I had the same thoughs as you and thats what I built

for some reason since I posted it there I can't post the same picture here


----------



## Trixter

BobT....... Ask your friend Tom where he got those cool drawer things on his pit table. Those look really cool.

Thanks

Rick


----------



## BobT

Tom and I got them at Walmart. I believe they are also available through Home Depot and Lowes.


----------



## JSchoenauer

I just finished my pit box and thought I would share it.
Thanks John Schoenauer


----------



## BobT

Nice work! Is it heavy?


----------



## JSchoenauer

I guess it could be heavy. It has a Rivergate 30 amp power supply for chargers, a garden tractor battery for the dyno, the dyno, computer, and Turbo 35. The neatest thing I did was screw a receiver plug like in a computer power supply so I can just plug the cord in and power it up. No fishing around for the cord in a hole.
Thanks John Schoenauer


----------



## RCMits

i love bringing stuff back from the dead...


----------



## Crashing_Penuin

I have yet to see a clean "charging station" I myself want to build a very clean station with all the plugs i need mounted on a platform and the charger mounted in it too....every thing needs to be flush...I was thinking about a solid brief case or something, and having a "saftety" switch for each plug because now these newLiPos pose a saftey threat. Has any one built anything like this?


----------



## lastplace

here's mine

Built in 20 amp power supply, GFX, tool holder, cooling fan and light on top


----------



## lastplace

Here's my pit box, tackle box has tools motors batteries, etc. Black box has wheels and handle and holds chargers, PS, set up station, spare tires, radio and car


----------



## lastplace

lastplace said:


> Here's my pit box, tackle box has tools motors batteries, etc. Black box has wheels and handle and holds chargers, PS, set up station, spare tires, radio and car


Here's the Sears part number 9-59027, the SST tool box (sit, stand & tote), $69

http://www.sears.com/sr/javasr/search.do?BV_UseBVCookie=Yes&verticalFullName=Tools&keyword=59027&displayTarget=searchresults&gobutton.x=16&gobutton.y=10


----------



## dust

*check it out*

[edit] Please read our rules on posting "visit my web site" type messages. Thanks


----------



## RCMits

kyosho makes this one =) thought i'd bring a thead back to life. i've only seen 1 person ever have one of these at the track










now i pose a question to those of you who have custom pit boxes etc.

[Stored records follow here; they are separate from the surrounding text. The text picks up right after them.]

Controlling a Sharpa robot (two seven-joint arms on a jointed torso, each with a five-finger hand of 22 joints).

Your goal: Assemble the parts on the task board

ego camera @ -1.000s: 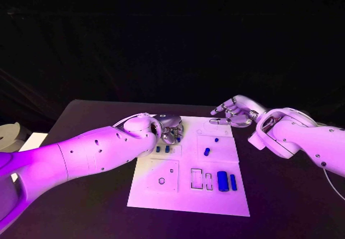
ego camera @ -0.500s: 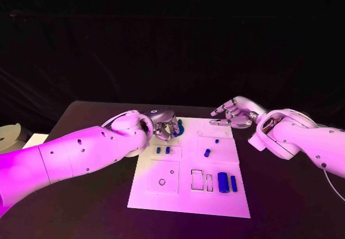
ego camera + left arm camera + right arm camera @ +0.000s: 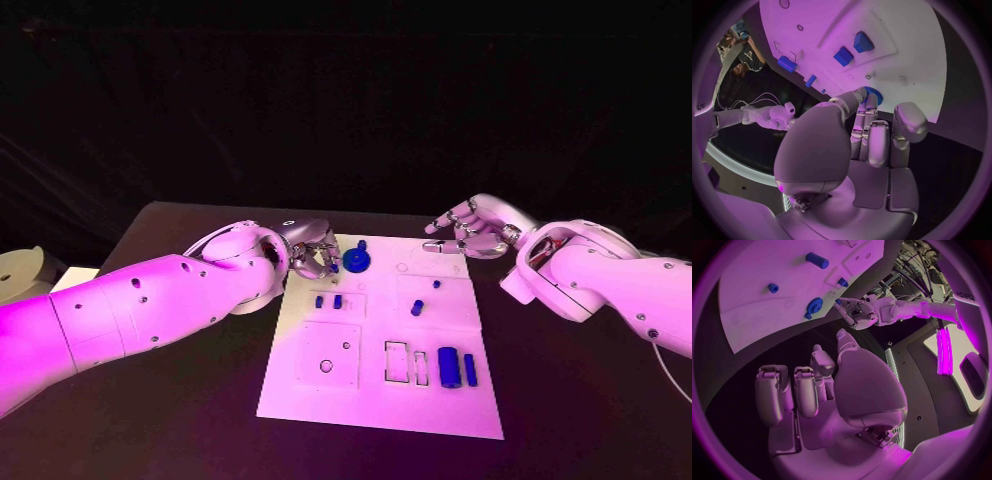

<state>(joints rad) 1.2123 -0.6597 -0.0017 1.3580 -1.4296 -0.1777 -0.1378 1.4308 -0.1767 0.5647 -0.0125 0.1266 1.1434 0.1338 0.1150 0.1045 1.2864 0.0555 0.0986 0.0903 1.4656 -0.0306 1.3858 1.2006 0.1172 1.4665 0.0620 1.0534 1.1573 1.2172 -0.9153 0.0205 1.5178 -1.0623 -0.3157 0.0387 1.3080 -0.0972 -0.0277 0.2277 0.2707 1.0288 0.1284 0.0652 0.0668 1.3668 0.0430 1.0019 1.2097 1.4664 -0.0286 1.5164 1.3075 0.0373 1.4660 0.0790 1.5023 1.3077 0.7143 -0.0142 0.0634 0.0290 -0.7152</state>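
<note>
Left robot hand [image 3: 313, 250] at the far left corner of the white board [image 3: 378, 395], fingers curled in beside a blue toothed wheel [image 3: 356, 262]. Wrist view puts the fingertips [image 3: 859, 96] right against the wheel's rim [image 3: 873, 93]; cannot tell whether pinched or only touching. Wheel sits on the board's far edge, a small blue peg poking up beside it.

On the board, left to right: two small blue blocks [image 3: 329, 301] side by side in the left recess, just below the wheel; a round hole with a dark ring in the near-left panel; one upright blue peg [image 3: 415, 307] mid-board with a smaller blue pin [image 3: 437, 283] just beyond it; two empty rectangular slots at the near middle; a thick blue cylinder [image 3: 447, 365] and a thinner blue bar [image 3: 469, 367] lying side by side at the near right. All of these apart from both hands.

Right robot hand [image 3: 472, 227] off the board's far right corner, above the black tabletop [image 3: 577, 400], touching nothing. Fingers apart and loosely bent, nothing in the palm per the wrist view [image 3: 817, 390]. Same view shows the wheel [image 3: 814, 306] on the board with the left robot hand [image 3: 856, 311] next to it.
</note>
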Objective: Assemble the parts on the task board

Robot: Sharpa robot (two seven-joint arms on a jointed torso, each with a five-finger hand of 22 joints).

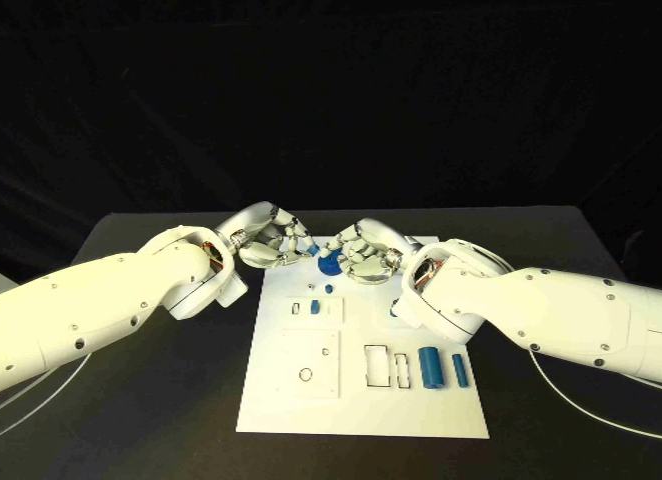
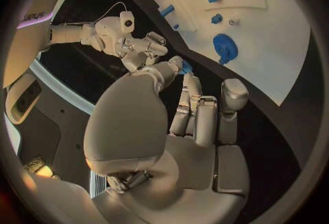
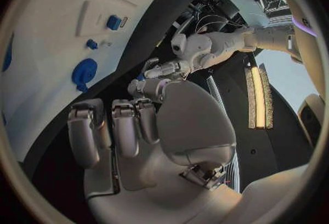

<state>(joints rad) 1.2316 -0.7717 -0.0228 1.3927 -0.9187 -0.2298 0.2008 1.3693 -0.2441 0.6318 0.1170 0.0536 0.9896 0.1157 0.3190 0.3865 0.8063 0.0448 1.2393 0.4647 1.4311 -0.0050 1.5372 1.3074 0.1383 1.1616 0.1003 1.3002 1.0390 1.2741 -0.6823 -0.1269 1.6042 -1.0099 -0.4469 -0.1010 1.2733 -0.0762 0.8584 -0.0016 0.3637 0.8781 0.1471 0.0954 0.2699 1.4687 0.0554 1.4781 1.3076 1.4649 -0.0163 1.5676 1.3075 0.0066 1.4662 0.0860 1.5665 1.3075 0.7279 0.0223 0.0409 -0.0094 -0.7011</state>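
Note:
The white task board (image 1: 363, 405) lies in the middle of the table. At its far end my left hand (image 1: 278, 240) pinches a small blue part (image 1: 312, 250) between thumb and a fingertip; the left wrist view shows the part (image 2: 186, 67) at those tips. My right hand (image 1: 369, 252) faces it closely, fingers loosely bent, holding nothing, its thumb near the part (image 3: 140, 76). A round blue part (image 1: 328, 266) lies on the board just below both hands. A blue block (image 1: 315, 307) and a tiny blue peg (image 1: 331, 290) sit mid-board.
Two blue cylinders (image 1: 431, 368) (image 1: 458, 370) lie side by side on the board's near right, next to rectangular slots (image 1: 376, 365). A raised square plate with a small ring (image 1: 305, 375) occupies the near left. Black table (image 1: 144, 400) surrounds the board.

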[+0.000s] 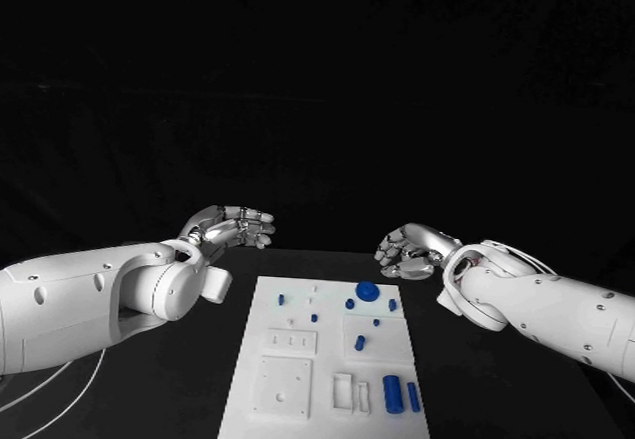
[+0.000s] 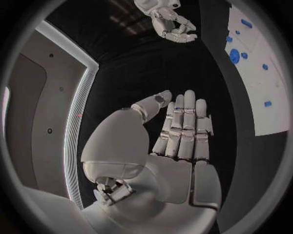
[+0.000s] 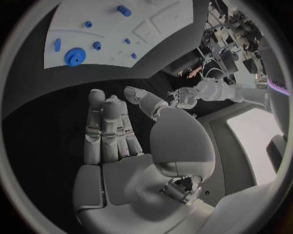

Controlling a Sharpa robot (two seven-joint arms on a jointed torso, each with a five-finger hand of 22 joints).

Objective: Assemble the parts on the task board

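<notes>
The task board (image 1: pixel 327 420) is showing white on the black table (image 1: pixel 508 412), the parts (image 1: pixel 367 290) are showing bright blue, and both white arms are ending in silver.

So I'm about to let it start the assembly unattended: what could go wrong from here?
Both the left hand and right hand hover empty beyond the far end of the task board, so every grasp lies ahead. The small blue pegs sit close together and may be knocked when one is picked. The blue gear lies flat and could slip from the fingers.
</notes>
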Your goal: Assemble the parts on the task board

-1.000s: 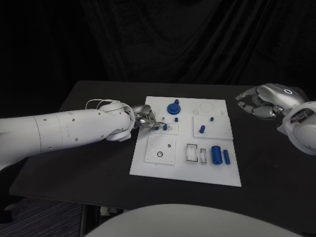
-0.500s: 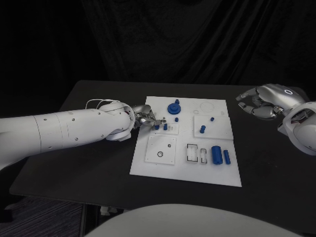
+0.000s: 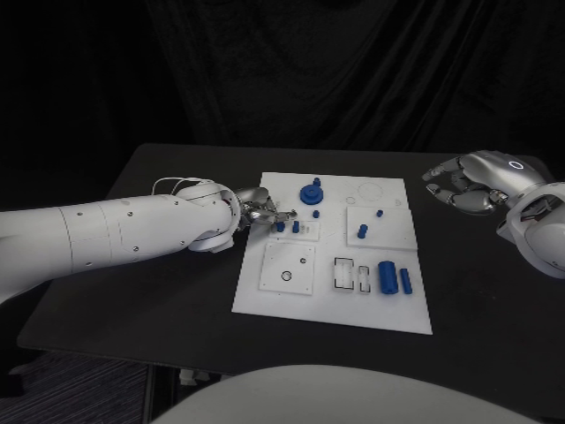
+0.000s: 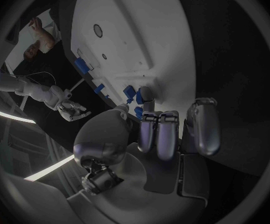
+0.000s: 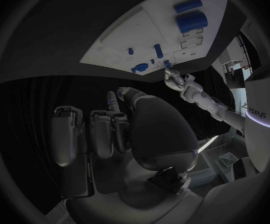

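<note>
**Left hand works at small blue pegs on the white board**

At the left of the head view, the left hand (image 3: 259,215) reaches over the left edge of the white board (image 3: 282,296) in the middle of the black table (image 3: 155,283). Its fingertips (image 4: 144,95) come together at two small blue pegs (image 3: 287,227) in the board's upper-left panel; whether they actually clamp one of the pegs cannot be told from these views. Just right of them, near the top of the board, stands a blue knob on a round base (image 3: 312,193). Further right sit a tiny blue stud (image 3: 380,213) and a short upright blue pin (image 3: 362,231), and lower right lie a fat blue cylinder (image 3: 387,276) with a thinner blue rod (image 3: 406,281) beside it. At the far right of the frame the right hand (image 3: 467,187) hovers off the board, fingers curled in and holding nothing.

The pegs look like hard, light plastic, stiff and probably smooth, so likely to slip or tip. A fingertip pinch on the upper sides, keeping each upright, seems the safest hold. The board appears rigid and flat; pressing sideways on it could shift it.
</note>
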Available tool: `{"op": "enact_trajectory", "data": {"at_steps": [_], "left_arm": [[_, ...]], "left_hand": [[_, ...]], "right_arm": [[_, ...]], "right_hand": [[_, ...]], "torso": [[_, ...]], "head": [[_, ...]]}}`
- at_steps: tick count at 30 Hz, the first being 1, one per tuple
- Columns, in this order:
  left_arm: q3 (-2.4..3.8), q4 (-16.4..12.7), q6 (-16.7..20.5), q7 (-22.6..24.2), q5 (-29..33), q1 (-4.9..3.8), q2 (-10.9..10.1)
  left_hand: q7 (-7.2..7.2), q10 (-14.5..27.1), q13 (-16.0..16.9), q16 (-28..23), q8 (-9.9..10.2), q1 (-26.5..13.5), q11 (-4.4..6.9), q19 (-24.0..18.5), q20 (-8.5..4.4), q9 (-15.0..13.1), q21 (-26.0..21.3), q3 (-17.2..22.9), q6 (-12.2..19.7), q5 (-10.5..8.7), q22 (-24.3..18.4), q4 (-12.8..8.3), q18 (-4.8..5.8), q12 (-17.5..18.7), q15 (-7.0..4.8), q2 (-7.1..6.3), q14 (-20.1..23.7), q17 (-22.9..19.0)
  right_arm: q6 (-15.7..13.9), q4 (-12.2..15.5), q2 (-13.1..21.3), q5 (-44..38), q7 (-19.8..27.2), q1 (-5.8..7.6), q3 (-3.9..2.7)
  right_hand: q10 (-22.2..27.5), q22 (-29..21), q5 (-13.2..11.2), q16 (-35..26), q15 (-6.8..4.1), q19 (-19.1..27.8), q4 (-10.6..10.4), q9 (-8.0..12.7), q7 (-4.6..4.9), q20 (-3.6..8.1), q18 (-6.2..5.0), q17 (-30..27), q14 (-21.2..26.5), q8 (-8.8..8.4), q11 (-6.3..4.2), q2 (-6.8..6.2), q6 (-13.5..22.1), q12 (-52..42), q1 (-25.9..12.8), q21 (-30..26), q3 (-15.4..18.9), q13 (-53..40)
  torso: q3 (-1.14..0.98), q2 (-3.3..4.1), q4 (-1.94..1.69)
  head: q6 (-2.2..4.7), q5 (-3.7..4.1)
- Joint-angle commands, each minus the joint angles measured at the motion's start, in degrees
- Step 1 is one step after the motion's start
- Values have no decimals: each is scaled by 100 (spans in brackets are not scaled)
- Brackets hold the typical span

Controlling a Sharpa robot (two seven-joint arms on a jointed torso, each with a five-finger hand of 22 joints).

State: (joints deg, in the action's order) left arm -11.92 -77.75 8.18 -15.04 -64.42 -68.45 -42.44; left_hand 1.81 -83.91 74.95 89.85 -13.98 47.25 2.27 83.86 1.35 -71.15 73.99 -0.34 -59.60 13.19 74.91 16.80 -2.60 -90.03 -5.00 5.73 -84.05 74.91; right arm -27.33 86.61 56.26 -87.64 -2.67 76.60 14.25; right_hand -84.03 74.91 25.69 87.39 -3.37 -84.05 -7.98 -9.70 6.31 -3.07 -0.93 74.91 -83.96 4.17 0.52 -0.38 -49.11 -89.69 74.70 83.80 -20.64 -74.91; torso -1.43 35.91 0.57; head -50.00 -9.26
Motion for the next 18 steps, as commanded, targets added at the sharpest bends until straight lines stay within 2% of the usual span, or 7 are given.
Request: {"op": "enact_trajectory", "data": {"at_steps": [1,14,18], "left_arm": [[-24,6,-84,-40,-7,46,-17],[-24,-34,56,39,-7,46,-72],[-24,-42,53,43,-7,46,-86]], "left_hand": [[-10,-609,1505,15,-40,-6,-19,53,30,-28,-19,-53,-41,31,1061,7,-79,3,24,70,-595,1509],[-42,-609,1505,15,-244,53,7,60,16,-315,-5,-269,-47,109,1065,1,-76,3,5,218,-595,1509],[-48,-609,1505,15,-282,84,11,59,12,-381,-11,-311,-30,139,1064,0,-77,3,1,247,-595,1509]], "right_arm": [[24,4,6,-13,-113,-15,-4],[43,2,9,-13,-122,-16,-4],[50,5,9,-13,-132,-16,-4]], "right_hand": [[-597,1285,32,-18,13,-270,1,5,-9,-1,-76,1101,-503,-15,-3,8,-34,-31,-51,-22,-31,-1509],[-597,1285,32,-18,13,-270,1,5,-9,-1,-76,1101,-503,-15,-3,8,-34,-31,-51,-22,-31,-1509],[-597,1284,33,-22,13,-269,8,6,-10,-1,-76,1096,-502,-13,-4,9,-40,-31,-53,-25,-36,-1509]], "torso": [[-2,4,-1],[2,-2,0],[-3,-3,0]], "head": [[0,0],[0,-6],[0,-15]]}}
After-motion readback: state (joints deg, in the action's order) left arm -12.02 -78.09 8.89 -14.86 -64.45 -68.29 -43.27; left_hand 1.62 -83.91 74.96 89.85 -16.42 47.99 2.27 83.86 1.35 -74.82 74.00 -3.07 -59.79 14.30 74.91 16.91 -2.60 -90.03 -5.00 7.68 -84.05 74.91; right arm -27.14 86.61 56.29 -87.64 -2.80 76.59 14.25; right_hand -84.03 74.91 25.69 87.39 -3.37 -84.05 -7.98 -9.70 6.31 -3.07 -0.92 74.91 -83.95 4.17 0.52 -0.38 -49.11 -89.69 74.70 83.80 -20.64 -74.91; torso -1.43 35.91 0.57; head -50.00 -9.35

do you like crowding your pitspace with a box similar to this, or do you just stuff everything into tupperware boxes, and minimize whats on your pit space? what works for you? i'd like to see (pics!!) and hear! maybe this should go in a new thread.. but i like this one =)

(ok im going to bed now.. been up way too long at this conference)


----------



## 1M

*Charger box*

I made my own box with plexiglas top and bottom with wooden dowel in between. Panted up some lexan for the sides.


----------



## BAR 26

NOW THERES A CHARGING STATION!!!!!! Man that looks cool!!!!


----------



## lazerpunk

I found this a awile back. I found it for $59 at Andersons in Toledo OH and it is blue and tan not green like in the pic. If you search for Camper's Chuck Box's cabelas has other styles that might fit your needs. 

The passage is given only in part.